The next song, “Nothing Like You,” is a danceable song remembering an ex-lover. A violin solo hits during the middle of the song and soars. As I write about the song, I look to my feet, and I can see my right bobbing left to right. “If I ever love again, it will be with someone true, cause the next one, will be nothing like you.” This ends the song on a high note and transitions smoothly into the steel guitar heavy “Best Company Misery Ever Had.” A slower, classic county influenced tune, referring back to that ex-lover.

The album continues with steel guitar powered songs and Lee’s voice and songwriting carrying the load. His voice resonates like Dylan’s, and his song writing is simple and heartfelt like many great county songs. The songs are written and performed in the simple way that makes country music as great as it is. I hear many Johnny Cash-like drums throughout the album. “Bound To Lose” is a great example of this. The seventh track on the album is a good little tune I could see being put on repeat during a spur-of-the-moment road trip. Even though the title clearly references failure, there is something about it, something that makes you want to fight through it. “I left New York, crossed that LA county line,” like the many artists in the scene here, they come from elsewhere. They came here to say the things they want to say, only with that country twang.

The album ends with “Good Lord Willing,” and “What’s Done is Done.” “Good Lord Willing” is a Johnny Cash song, with that train-sounding steel guitar creeping up off in the distance. “What’s Done is Done,” ends the album on a great note. The slower, rim-tapping song with the steel, yet again, shining through. “Because what’s done, is done,” is the last line on the album, and how fitting it is. It leaves you with no question.

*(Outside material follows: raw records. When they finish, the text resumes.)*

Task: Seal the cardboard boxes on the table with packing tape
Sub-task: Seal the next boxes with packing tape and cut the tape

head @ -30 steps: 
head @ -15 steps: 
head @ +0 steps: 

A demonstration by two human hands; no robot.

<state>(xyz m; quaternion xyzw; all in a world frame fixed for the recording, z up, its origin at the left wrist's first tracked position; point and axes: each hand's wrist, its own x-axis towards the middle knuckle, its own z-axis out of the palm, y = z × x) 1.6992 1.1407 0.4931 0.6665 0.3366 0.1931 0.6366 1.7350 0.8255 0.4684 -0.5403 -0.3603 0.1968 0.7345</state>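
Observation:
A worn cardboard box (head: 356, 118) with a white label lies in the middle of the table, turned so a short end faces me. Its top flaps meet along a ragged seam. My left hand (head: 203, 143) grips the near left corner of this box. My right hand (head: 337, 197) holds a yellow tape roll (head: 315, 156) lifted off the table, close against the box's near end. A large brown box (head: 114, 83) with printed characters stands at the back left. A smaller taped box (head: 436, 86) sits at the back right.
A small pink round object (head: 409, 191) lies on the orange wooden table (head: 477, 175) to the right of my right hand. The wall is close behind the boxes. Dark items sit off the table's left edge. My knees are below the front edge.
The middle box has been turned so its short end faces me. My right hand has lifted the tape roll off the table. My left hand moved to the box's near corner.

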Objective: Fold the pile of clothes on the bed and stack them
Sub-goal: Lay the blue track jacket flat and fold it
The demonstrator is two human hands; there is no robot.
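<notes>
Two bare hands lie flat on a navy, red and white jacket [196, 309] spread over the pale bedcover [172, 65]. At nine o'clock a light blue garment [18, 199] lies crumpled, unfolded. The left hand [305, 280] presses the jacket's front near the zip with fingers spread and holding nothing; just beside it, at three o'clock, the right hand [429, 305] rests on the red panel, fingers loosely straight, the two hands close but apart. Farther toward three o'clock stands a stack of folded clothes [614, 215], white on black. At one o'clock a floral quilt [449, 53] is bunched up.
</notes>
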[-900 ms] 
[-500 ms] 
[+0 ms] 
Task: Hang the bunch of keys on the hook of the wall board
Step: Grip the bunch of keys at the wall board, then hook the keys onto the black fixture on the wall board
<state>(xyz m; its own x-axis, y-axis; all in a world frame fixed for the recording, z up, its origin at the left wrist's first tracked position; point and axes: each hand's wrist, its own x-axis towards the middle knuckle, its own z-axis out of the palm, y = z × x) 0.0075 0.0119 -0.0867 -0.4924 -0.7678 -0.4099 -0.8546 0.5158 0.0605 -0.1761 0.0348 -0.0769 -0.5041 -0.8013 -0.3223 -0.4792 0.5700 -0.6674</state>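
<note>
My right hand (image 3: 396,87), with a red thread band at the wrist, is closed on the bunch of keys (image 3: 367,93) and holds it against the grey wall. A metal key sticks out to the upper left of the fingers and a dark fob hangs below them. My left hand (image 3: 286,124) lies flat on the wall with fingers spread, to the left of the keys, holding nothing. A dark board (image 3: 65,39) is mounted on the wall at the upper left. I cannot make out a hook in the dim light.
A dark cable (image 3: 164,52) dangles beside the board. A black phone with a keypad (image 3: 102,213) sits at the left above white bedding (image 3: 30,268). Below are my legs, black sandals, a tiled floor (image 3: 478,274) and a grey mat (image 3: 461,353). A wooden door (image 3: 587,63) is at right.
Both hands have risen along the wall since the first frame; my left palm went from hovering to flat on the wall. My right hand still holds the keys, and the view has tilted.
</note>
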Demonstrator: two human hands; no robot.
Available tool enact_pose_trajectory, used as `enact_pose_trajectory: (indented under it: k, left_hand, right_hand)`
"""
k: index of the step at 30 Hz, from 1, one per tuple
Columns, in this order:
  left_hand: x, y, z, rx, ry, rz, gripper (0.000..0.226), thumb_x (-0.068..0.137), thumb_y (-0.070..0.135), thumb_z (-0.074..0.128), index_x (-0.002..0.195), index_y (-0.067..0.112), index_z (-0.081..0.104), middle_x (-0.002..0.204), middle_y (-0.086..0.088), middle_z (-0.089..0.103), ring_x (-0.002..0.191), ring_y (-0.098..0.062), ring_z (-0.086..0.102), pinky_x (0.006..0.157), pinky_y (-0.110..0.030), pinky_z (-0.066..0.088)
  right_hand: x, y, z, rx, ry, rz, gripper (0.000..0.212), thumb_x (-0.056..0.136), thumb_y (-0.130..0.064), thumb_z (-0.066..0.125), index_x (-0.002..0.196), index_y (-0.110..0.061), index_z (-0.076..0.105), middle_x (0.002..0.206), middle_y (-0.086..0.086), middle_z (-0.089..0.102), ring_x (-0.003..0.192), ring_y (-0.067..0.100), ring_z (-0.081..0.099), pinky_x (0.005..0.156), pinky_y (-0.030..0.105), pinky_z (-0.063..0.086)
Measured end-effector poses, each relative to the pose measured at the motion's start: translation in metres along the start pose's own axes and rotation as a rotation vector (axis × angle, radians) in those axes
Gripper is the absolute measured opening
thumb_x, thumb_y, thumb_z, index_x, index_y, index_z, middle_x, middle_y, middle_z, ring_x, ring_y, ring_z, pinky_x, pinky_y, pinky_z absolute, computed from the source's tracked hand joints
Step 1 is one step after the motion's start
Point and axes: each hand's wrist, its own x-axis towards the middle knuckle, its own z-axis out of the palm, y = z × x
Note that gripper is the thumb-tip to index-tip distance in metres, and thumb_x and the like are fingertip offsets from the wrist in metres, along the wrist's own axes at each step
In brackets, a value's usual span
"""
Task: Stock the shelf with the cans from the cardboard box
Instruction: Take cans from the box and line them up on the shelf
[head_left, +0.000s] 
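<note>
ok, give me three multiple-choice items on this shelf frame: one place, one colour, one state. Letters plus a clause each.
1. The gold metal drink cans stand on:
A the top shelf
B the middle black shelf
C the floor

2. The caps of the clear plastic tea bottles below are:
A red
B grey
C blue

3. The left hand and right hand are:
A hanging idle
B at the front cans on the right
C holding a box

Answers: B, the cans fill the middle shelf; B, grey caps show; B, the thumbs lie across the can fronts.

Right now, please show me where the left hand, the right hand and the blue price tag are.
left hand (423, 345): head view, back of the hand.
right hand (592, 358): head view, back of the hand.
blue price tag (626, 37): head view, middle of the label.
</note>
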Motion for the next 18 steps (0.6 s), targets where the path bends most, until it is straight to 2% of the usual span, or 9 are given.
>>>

The Far West put together a solid album that I recommend to classic country lovers. - LA Country Music


"The Far West"

I'm probably the least-qualified person to review country music. I grew up in the Northeast and the majority of my exposure to country has been to 1990s/2000s/2010s mainstream artists, most of whom I consider to be nauseatingly awful.

However, as with most genres with a mainstream scene, there is an equally vibrant counter-scene. In the 1960s and 1970s, it was called "outlaw country," comprised of artists like Johnny Cash, Waylon Jennings, and Townes Van Zandt. It grew out of the revolutionary spirit of that time, pursued by artists who wanted to write their own music, in their own way, and without influence of a recording label. By the 1990s, it went by the name alternative country, insurgent country, or just Americana. Uncle Tupelo's No Depression [1990] was a seminal LP at this time, giving rise to the magazine of the same name. Whatever you call it, this counter-country is often characterized by a lo-fi rock & roll aesthetic, a strong punk influence, and a level of authenticity not found in the Nashville scene. It's a side of country (hell, music in general) that actually feels genuine.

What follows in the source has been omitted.